The emergence of Open AI’s ChatGPT has stirred concerns about the potential impact of generative AI chatbots and large language models (LLMs) on cybersecurity. The security risks introduced by these new technologies have led some countries, US states, and enterprises to order bans on the use of generative AI technology such as ChatGPT for data security, protection, and privacy grounds.
However, generative AI chatbots and LLMs can enhance cybersecurity for businesses in multiple ways, giving security teams a much-needed boost in the fight against cybercriminal activity.

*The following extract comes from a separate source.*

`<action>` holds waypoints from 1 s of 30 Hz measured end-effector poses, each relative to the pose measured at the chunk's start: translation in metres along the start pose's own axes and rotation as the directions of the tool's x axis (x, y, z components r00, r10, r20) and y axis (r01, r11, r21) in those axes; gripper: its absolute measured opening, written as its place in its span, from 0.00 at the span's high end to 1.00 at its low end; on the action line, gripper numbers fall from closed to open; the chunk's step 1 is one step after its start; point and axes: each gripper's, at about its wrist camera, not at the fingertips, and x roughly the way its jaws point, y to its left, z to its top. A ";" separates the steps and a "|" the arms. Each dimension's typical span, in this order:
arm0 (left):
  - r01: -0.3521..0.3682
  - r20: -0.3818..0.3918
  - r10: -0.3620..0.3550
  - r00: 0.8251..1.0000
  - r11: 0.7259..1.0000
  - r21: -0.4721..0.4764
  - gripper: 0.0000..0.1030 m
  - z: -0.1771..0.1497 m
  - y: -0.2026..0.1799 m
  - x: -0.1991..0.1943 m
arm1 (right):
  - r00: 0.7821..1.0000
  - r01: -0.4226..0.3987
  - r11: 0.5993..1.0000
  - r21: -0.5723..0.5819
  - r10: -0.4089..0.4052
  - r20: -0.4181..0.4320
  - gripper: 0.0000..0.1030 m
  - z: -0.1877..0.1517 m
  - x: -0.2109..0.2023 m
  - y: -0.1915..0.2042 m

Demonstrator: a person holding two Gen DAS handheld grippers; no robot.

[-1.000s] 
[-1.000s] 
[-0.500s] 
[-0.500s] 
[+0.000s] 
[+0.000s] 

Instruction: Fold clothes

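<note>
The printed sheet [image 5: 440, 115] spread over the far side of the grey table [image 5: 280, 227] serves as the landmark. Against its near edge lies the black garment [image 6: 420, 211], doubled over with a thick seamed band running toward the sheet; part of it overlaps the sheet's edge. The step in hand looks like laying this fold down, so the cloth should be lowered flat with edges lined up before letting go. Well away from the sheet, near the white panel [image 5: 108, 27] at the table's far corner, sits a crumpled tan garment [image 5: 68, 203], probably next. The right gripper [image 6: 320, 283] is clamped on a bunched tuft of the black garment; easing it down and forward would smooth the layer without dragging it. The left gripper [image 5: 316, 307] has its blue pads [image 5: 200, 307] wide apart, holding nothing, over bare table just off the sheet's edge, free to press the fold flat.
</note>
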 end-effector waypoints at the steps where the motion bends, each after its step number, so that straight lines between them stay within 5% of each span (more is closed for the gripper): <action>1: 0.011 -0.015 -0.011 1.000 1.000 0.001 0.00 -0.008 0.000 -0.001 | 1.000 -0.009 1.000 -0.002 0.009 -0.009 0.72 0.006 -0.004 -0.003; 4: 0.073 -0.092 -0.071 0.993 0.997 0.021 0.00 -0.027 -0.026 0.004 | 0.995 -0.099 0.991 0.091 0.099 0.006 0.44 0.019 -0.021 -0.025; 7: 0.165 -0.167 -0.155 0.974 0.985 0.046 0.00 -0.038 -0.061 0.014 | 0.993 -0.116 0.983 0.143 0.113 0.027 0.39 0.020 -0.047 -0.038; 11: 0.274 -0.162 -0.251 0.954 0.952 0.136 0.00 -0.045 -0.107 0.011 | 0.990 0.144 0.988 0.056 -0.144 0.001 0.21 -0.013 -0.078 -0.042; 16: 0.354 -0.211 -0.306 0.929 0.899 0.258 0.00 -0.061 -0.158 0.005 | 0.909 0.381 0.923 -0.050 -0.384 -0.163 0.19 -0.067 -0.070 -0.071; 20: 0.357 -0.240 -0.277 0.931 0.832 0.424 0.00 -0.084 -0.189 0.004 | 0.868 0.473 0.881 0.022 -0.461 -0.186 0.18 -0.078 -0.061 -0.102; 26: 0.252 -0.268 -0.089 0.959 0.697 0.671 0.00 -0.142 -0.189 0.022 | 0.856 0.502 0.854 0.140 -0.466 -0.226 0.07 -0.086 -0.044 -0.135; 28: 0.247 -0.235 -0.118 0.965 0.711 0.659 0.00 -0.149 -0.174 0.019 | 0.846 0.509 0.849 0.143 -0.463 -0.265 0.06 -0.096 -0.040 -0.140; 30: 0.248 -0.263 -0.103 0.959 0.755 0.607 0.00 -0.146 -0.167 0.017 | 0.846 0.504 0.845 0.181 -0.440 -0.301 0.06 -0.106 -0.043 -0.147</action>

One of the ways generative AI models can help improve security is by enhancing the scanning and filtering of security vulnerabilities. The Cloud Security Alliance (CSA) found that OpenAI’s Codex API is an effective vulnerability scanner for programming languages such as C, C#, Java, and JavaScript. A scanner could be developed to detect and flag insecure code patterns in various languages, helping developers address potential vulnerabilities before they become critical security risks.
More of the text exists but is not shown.